Christopher Ryan: So, typical technology implementations can last a long time, which is why some companies are reluctant to make a major change. How quickly can you get a pilot up?

Rob Geist: Typically, a pilot is four to six weeks, and we’re up and running. That includes everything.

Christopher Ryan: That’s incredibly fast compared to implementing other major HR systems.

Rob Geist: Sometimes we do get lumped in with payroll systems and how complex they are. But typically, most of our clients already have a system like that up and running. They’ve got all their job titles, departments, cost centers, sites – all the information we need can be pulled out of reports in their payroll system. They can give us that information, and we can set it up from there.

Christopher Ryan: I’m impressed. After decades in this business, I’ve found that a fast, well-executed implementation drives customer satisfaction more than almost any other factor. So, looking ahead, what trends are you seeing among Simple customers that staffing agencies should be aware of?

Rob Geist: Clients are getting increasingly particular about compliance. I’ve had so many clients call and say, “Rob, how do I make sure my staffing agencies are doing their E-Verify and background checks?” We’ve got gates in place for that, but in the current landscape, that’s becoming more and more of a conversation topic.

We’re getting back to pre-COVID levels of clients having the same number of suppliers; instead of having 15, they’re having four or five that can support them because it’s getting easier to recruit. But we’re only one hiccup away from going right back to the other side.

As much as I hate to say it, people are really looking at their headcount and saying they want only 10-15% of their headcount to be temps or contingent laborers, and they’re sticking to that. Whereas in the past, they just needed people to get boxes out the door or food manufactured.

Christopher Ryan: Are you seeing growth in skilled trades and project-based work?

Rob Geist: I do, and it’s funny. It’s growing in that space because that space is growing. There used to be fewer staffing firms that tailored to that industry because it was harder to recruit for them. But now we’re getting more clients who need skilled labor people using skilled labor staffing firms.

It used to be that CDL drivers and skilled laborers were so hard to recruit that clients would say, “We’re going to do our whole program but leave our skilled labor vendors out.” Now they’re not doing that because it’s such a big part of their spend.

Christopher Ryan: So, this has been a very informative conversation. Do you have any final thoughts for our listeners about navigating this landscape?

Rob Geist: First, I want to be clear that Simple isn’t just a tool for large enterprise employers. While we have customers that spend upwards of $150-200 million a year on contingent workers at individual worksites, even an employer with a temp spend of as little as $5 million per year can benefit enormously from consolidating their contingent labor on the Simple platform.

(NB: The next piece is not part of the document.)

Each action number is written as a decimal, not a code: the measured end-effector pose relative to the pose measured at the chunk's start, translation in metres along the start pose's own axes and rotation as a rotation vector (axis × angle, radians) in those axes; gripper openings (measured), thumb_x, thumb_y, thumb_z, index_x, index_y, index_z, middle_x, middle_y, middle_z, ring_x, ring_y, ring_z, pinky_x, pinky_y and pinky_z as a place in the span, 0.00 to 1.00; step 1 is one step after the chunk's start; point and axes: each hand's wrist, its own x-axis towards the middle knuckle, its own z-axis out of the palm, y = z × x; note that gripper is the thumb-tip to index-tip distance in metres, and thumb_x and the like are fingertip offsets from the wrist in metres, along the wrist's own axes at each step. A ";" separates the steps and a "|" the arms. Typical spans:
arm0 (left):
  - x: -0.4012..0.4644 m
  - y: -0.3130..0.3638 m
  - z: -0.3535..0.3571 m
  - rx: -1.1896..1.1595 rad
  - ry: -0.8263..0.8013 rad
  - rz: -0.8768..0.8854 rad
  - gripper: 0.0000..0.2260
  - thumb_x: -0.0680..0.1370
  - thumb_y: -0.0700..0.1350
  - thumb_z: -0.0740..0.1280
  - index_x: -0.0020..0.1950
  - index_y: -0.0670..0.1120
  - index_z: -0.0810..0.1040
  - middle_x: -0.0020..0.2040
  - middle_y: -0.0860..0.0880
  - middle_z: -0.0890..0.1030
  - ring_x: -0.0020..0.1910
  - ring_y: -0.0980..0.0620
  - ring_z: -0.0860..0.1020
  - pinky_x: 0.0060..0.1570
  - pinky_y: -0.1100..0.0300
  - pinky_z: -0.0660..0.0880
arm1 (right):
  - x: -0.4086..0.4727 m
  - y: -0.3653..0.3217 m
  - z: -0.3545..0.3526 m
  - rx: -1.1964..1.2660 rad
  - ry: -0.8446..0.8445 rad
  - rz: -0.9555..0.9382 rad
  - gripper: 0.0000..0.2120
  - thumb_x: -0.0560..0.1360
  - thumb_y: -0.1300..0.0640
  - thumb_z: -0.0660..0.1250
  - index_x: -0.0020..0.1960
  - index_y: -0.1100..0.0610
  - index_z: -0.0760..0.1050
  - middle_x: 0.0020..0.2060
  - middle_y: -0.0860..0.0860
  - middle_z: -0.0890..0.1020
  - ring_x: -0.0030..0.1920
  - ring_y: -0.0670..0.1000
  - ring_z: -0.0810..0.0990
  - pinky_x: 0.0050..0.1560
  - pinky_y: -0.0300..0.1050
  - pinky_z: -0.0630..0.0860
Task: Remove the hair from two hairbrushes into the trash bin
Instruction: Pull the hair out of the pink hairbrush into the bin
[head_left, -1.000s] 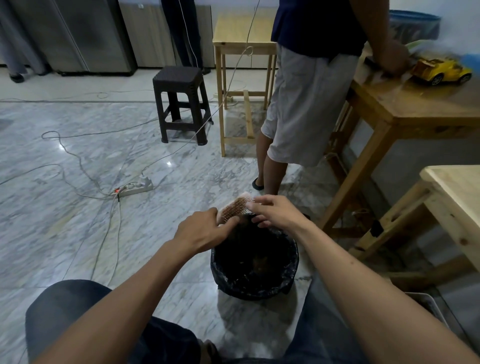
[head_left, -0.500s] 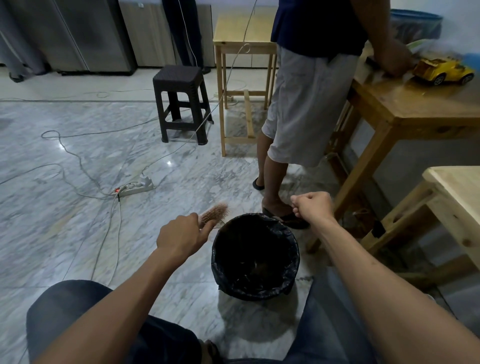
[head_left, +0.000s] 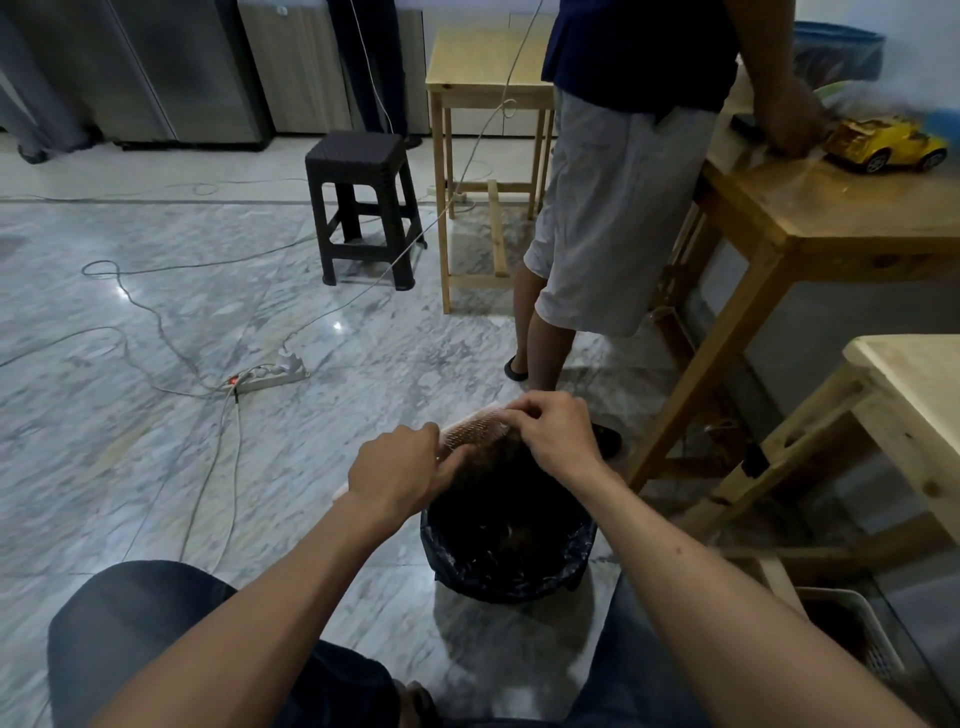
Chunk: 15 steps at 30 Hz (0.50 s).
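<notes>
So the hairbrush (head_left: 475, 430) is up over the far rim of the trash bin (head_left: 506, 564), bristle side facing up toward the camera, lying roughly sideways with its head pointing right. Left hand (head_left: 397, 470) is curled around the handle end, fingers folded under and thumb stretched along the near edge of the brush head, so that's a closed grip on the brush. Forearm comes in from the lower left at a diagonal, wrist pretty straight.

Right hand (head_left: 558, 431) sits on the right end of the bristles, knuckles up, fingertips bunched down into them like a pinch. Can't really make out any strands between the fingers, too small and dark there. Right forearm runs in from the lower right corner, wrist bent a bit inward so both hands almost meet over the bin.

The bin is black-lined, sitting on the marble floor (head_left: 156, 415) between the person's knees, with some dark clumps at the bottom.

Further out: a second person (head_left: 618, 208) in grey shorts stands just behind the bin, leaning a hand on a wooden table (head_left: 831, 218) with a yellow toy car (head_left: 891, 145) on it. A dark stool (head_left: 363, 208) and a power strip (head_left: 270, 376) with cables are off to the left.
</notes>
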 end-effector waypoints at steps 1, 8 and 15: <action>-0.001 -0.002 0.001 -0.016 -0.005 -0.011 0.23 0.77 0.69 0.55 0.42 0.49 0.69 0.34 0.49 0.76 0.31 0.46 0.77 0.29 0.57 0.71 | 0.001 0.000 -0.002 -0.030 0.003 0.018 0.06 0.76 0.52 0.75 0.46 0.53 0.88 0.41 0.48 0.89 0.48 0.48 0.86 0.55 0.47 0.80; -0.003 -0.032 0.005 -0.107 -0.057 -0.185 0.27 0.76 0.71 0.54 0.37 0.48 0.69 0.34 0.49 0.76 0.32 0.47 0.76 0.29 0.57 0.67 | 0.007 0.020 -0.043 -0.099 0.136 0.251 0.07 0.79 0.58 0.69 0.49 0.57 0.87 0.49 0.54 0.88 0.55 0.55 0.83 0.53 0.42 0.71; 0.003 -0.016 0.006 -0.286 -0.180 -0.176 0.24 0.73 0.69 0.61 0.39 0.47 0.69 0.36 0.49 0.77 0.34 0.49 0.75 0.32 0.56 0.68 | 0.005 0.036 -0.031 0.005 -0.118 0.276 0.12 0.81 0.46 0.66 0.59 0.51 0.81 0.53 0.49 0.85 0.56 0.52 0.83 0.54 0.48 0.79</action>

You get instant visibility into your contingent labor costs, and you also get huge downstream benefits in HR, Accounting, and Finance. The ability to accurately assign and measure labor costs, streamline billing, and have a real-time view of everyone working in your building is massive. You can also track compliance and get a real-time update on every contingent worker and contractor inside your facility.

I also want to circle back to our success and momentum in the marketplace. Of course, Simple has great technology. But to succeed in this business, you also need great people. I attribute our success to having a team that cares, is hardworking, and a sales organization that wants to partner with people to make things better—not just for our clients but also for the staffing agencies that serve them.

All those little things we’ve done over the years to help employers and staffing agencies work better together have paid off, and it’s making staffing firms come to us and want to partner with us, which is invaluable. Building a sales force from our staffing partners has been amazing, and we’re grateful to all our channel partners!